US President Abraham Lincoln (seated, third from left) reads the Emancipation Proclamation
US President Abraham Lincoln (seated, third from left) reads the Emancipation Proclamation. Intended to weaken the South in the war, it paved the way for abolition. (Image by Getty Images)

Civil war broke out on 12 April 1861 when Confederate forces fired on Fort Sumter, South Carolina, which was occupied by Union troops. Four long years of war followed – still the bloodiest in the nation’s history, leaving at least three-quarters of a million people dead. It was in that climate that Lincoln issued the Emancipation Proclamation.

What attempts had been made to ban slavery before the Emancipation proclamation?

While it could be assumed that such a historic document as the Emancipation Proclamation must have been the first major attempt to bring an end to slavery in the US, abolition had been taking root in the North for decades.

In 1780, Pennsylvania passed An Act for the Gradual Abolition of Slavery, the first such act ever adopted in a democracy. It stopped any more enslaved people being brought into the state, required slave owners to register their slaves annually or face forfeiture, and declared that all children born after that time were free regardless of their race. Soon, other states followed this example and, by 1804, slavery was abolished in the North.

By then, the Slave Trade Act had been passed by Congress, forbidding American ships from participating in the international slave trade. Then, in 1808, the US abolished the importing of enslaved people. This did not stop the domestic slave trade, but was a clear demonstration that the North, with a larger population than the South, was dominating the House of Representatives, the lower house of Congress.

As already mentioned, an issue was what would happen in the western territories. The Northwest Ordinance of 1787 – creating the Northwest Territory, comprising the future states of Ohio, Indiana, Illinois, Michigan, Wisconsin and northeast Minnesota – banned slavery completely. Then, when the US annexed huge swathes of land in the Mexican-American War (1846-48), the resulting Compromise of 1850 prevented slavery in places like California, but opened the opportunity of its extension to areas where it had been prohibited.

Did the proclamation intend to end slavery?

On 22 September 1862, Lincoln issued the following proclamation:

“That on the first day of January, in the year of our Lord one thousand
eight hundred and sixty-three, all persons held as slaves within any State or designated part of a State, the people whereof shall then be in rebellion against the United States, shall be then, thenceforward, and forever free; and the executive government of the United States, including the military and naval authority thereof, will recognize and maintain the freedom of such persons, and will do no act or acts to repress such persons, or any of them, in any efforts they may make for their actual freedom.”

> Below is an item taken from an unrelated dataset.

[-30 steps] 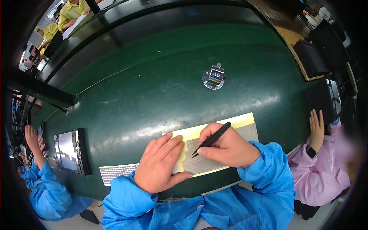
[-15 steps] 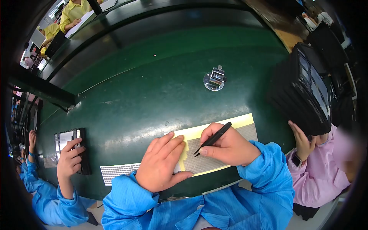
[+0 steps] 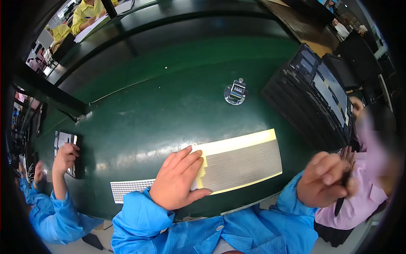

The Emancipation Proclamation
The Emancipation Proclamation. (Image by Getty Images)

Lincoln timed the announcement so that the North would be in a position of strength, rather than it appear like an act of desperation. The battle of Antietam that September, while hardly a decisive victory, gave him that opportunity. When the deadline came and went with no action from the Confederate South, the Emancipation Proclamation was issued on 1 January 1863.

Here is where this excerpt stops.